## Exercise brief
There is one span to output from the data below: the lines starting at the line with "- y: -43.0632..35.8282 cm" and ending at the line with "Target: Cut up". Output it exactly, ends included, nothing more.

## Excerpts from a dataset
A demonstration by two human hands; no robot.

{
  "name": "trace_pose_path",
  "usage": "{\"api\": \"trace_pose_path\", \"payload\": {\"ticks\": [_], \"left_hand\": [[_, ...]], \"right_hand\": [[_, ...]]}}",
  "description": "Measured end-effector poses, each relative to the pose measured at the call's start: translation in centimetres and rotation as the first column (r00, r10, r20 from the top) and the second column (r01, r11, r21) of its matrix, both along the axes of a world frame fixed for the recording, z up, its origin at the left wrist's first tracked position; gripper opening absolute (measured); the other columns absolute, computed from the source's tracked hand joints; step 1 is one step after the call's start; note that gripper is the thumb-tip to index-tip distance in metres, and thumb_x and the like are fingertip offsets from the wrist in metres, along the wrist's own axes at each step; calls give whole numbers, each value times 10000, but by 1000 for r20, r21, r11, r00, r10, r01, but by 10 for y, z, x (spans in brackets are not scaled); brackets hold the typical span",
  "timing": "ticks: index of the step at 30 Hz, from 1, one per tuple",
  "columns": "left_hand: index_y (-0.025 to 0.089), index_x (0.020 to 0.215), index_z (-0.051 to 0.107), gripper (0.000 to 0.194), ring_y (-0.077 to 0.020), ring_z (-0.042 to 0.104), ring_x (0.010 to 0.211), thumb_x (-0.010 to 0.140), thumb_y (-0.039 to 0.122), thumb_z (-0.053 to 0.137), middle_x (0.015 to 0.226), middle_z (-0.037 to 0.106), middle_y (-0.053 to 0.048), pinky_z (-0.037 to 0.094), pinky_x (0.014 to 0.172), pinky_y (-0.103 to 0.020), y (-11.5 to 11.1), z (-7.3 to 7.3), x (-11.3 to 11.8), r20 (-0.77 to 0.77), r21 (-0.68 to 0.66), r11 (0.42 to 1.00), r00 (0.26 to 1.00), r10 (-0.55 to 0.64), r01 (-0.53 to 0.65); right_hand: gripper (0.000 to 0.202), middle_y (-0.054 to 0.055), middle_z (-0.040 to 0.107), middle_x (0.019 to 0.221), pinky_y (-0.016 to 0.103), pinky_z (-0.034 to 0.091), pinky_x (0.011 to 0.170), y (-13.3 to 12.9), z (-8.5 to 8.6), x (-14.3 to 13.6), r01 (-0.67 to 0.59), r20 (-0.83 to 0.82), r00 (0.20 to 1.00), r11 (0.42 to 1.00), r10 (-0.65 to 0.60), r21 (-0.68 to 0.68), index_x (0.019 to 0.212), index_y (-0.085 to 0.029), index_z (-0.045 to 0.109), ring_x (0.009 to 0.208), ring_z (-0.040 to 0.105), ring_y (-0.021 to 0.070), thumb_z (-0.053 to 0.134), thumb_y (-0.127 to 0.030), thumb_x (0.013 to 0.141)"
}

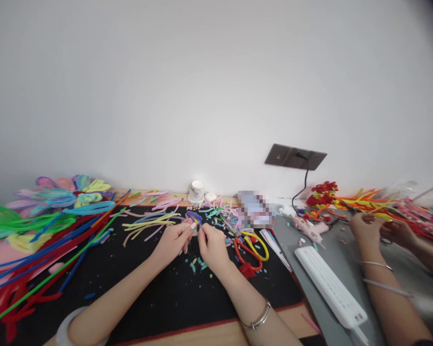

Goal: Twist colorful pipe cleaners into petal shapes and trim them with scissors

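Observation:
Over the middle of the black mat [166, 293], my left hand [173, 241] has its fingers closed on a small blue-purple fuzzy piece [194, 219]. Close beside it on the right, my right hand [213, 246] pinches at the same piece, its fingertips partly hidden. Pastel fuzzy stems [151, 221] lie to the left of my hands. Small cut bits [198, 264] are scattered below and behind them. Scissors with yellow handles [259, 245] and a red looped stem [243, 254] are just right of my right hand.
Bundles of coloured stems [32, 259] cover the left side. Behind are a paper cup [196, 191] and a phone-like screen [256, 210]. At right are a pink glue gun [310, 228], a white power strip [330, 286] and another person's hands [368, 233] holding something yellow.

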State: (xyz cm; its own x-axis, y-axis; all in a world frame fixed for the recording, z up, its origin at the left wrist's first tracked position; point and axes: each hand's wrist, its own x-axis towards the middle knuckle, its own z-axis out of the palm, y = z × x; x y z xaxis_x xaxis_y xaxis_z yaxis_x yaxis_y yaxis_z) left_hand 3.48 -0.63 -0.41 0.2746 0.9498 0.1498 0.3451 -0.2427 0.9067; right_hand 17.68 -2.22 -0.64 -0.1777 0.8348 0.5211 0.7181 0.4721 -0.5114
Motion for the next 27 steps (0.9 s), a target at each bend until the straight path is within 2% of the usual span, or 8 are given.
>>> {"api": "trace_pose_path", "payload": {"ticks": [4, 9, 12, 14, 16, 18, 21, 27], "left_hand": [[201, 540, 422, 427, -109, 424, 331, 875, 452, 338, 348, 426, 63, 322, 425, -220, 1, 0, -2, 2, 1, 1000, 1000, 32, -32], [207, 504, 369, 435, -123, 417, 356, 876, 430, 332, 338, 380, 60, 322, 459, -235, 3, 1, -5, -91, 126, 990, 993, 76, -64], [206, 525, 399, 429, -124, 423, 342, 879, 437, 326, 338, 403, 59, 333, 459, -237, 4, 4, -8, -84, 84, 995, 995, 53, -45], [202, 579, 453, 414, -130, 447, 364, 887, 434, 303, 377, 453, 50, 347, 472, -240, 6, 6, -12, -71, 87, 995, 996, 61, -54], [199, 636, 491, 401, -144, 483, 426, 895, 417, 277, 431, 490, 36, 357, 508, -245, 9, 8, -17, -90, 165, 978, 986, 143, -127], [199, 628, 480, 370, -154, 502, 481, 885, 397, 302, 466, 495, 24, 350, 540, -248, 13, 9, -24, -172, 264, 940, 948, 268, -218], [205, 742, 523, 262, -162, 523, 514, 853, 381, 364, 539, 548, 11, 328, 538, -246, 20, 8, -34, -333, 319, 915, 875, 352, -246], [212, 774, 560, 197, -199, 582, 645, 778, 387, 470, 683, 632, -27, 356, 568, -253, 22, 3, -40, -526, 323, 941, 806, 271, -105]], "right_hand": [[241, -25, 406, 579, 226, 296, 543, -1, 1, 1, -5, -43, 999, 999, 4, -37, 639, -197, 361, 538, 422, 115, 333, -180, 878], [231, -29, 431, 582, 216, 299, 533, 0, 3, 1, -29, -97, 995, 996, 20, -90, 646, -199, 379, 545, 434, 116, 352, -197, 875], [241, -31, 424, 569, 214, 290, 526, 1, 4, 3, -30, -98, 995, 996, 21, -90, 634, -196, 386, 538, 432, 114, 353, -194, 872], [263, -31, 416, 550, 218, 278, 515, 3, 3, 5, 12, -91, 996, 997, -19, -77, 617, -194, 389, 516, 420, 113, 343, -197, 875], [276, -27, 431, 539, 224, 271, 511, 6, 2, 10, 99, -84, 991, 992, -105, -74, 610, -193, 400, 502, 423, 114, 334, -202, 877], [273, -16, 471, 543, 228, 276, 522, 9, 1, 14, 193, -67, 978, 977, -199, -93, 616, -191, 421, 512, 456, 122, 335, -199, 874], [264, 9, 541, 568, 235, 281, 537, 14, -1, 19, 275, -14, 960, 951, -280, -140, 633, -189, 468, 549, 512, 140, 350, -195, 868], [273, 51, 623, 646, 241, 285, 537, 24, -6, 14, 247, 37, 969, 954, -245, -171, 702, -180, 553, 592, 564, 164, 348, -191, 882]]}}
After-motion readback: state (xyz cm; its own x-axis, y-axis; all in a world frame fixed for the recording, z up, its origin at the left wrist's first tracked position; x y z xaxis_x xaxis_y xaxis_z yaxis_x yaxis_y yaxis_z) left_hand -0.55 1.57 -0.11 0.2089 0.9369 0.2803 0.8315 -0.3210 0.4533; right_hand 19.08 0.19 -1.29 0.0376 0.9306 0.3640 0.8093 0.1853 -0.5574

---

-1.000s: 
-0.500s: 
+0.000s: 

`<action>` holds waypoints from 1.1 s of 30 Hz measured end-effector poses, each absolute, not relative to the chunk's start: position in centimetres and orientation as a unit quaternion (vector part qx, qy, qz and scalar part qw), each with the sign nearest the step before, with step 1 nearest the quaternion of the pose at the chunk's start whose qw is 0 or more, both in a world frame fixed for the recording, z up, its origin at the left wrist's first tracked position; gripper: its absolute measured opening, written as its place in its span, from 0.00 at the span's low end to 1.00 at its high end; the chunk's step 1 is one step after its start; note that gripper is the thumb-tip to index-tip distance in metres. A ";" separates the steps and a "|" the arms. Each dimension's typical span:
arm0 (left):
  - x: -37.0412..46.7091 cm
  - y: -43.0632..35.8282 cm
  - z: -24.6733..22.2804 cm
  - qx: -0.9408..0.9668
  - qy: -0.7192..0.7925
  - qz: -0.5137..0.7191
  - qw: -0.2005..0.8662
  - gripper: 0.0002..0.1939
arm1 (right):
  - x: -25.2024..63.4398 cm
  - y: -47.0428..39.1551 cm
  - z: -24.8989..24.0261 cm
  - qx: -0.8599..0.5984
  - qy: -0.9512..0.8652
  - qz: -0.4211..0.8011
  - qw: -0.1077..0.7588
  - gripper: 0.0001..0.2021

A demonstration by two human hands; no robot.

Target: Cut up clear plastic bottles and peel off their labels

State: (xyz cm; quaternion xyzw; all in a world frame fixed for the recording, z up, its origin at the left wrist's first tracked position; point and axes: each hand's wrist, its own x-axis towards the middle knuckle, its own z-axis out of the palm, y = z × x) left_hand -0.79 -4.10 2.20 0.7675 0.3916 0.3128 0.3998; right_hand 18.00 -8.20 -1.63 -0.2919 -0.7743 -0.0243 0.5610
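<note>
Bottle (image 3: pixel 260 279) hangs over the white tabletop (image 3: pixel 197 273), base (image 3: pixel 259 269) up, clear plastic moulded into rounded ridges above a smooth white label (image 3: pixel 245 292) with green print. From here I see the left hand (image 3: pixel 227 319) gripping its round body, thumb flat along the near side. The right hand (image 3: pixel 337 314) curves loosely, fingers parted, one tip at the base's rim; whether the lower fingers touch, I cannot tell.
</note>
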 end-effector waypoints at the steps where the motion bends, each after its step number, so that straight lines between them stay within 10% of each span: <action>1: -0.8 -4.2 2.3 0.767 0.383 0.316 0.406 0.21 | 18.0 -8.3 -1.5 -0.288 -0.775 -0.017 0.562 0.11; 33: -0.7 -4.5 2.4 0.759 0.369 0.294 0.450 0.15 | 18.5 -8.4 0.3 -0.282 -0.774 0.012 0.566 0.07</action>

## Final answer
  - y: -43.0632..35.8282 cm
  - z: -24.6733..22.2804 cm
  - qx: -0.9408..0.9668
  - qy: -0.7192..0.7925
  - qz: -0.5137..0.7191
  - qw: -0.2005..0.8662
  - gripper: 0.0002..0.1939
arm1 (right):
  - x: -25.2024..63.4398 cm
  - y: -47.0428..39.1551 cm
  - z: -24.8989..24.0261 cm
  - qx: -0.8599..0.5984
  - qy: -0.9512..0.8652
  - qz: -0.4211..0.8011
  - qw: -0.1077..0.7588
  - gripper: 0.0001..0.2021

A demonstration by two human hands; no robot.

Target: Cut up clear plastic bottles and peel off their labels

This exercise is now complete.